False and misleading advertising by limited services pregnancy centers

(“LSPCs”) has become a problem of national importance. Local governments

around the county have sought to address the harms caused by these deceptive

practices. In 2011, the City and County of San Francisco (“City” or

“San Francisco”) enacted the Pregnancy Information Disclosure and Protection

Ordinance, S.F. Admin. Code chapter 93, §§ 93.1 et seq. (“Ordinance”). The

Ordinance is modest.
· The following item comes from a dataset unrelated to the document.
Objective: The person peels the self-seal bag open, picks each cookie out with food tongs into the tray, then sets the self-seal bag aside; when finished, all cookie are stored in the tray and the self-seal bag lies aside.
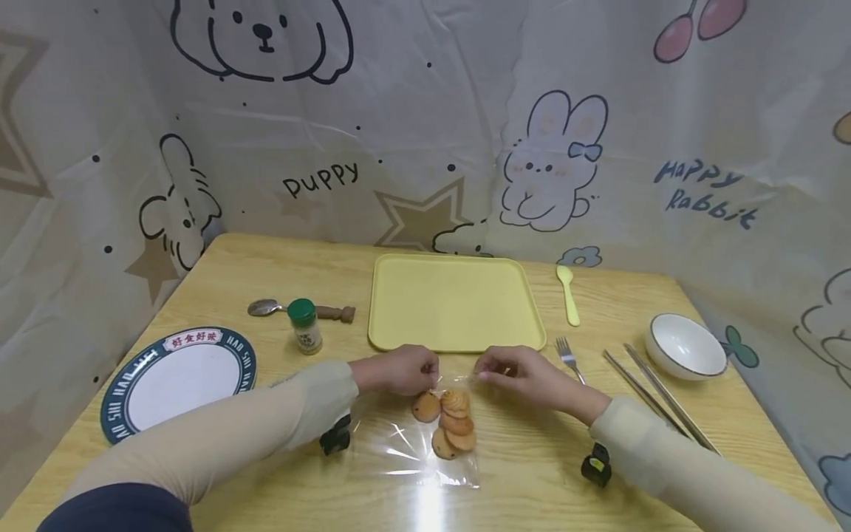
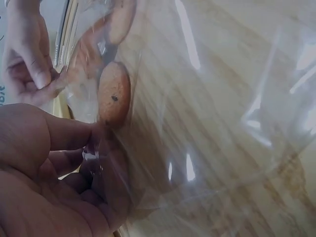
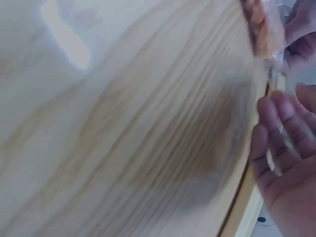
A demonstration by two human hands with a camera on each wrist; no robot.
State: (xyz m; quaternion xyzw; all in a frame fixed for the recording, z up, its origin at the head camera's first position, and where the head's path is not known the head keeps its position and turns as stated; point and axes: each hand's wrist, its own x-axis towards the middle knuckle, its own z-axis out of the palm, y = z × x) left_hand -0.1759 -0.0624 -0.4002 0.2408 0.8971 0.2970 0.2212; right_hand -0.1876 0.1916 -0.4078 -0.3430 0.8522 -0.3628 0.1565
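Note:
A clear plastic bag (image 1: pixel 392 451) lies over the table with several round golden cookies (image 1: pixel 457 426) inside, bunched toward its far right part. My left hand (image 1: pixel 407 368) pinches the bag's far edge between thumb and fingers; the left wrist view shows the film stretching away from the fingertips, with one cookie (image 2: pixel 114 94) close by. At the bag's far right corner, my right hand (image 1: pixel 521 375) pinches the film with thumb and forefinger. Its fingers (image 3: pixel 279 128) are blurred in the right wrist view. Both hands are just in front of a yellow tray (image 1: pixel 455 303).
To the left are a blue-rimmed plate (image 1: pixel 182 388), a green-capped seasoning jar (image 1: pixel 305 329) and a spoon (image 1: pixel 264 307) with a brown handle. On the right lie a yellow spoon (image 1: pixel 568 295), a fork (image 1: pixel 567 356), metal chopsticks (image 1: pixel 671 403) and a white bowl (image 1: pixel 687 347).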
It prohibits LSPCs from engaging in false or misleading

advertising concerning their pregnancy-related services; it does not affect any other

speech.

Appellant First Resort Inc. (“First Resort”) challenged the Ordinance. A

panel of this Court affirmed the District Court by reaching a narrow and

unremarkable conclusion: the Ordinance is constitutional and not preempted by

state law. More specifically, the panel held that the Ordinance is facially valid

because it regulates only false or misleading commercial speech—a category of

speech afforded no constitutional protection. The panel held that the Ordinance is

valid as applied to First Resort because First Resort’s misleading commercial

speech is not inextricably intertwined with its protected speech, and the Ordinance

does not discriminate based on the opinion, viewpoint, or ideology of First Resort

or other LSPCs. Finally, the panel held that the Ordinance was not preempted by

California’s false advertising law (“FAL”), California Business and Professions

Code section 17500. The Panel declined to apply duplication preemption to

invalidate the Ordinance because its enforcement does not raise double-jeopardy

concerns, and it does not duplicate state law.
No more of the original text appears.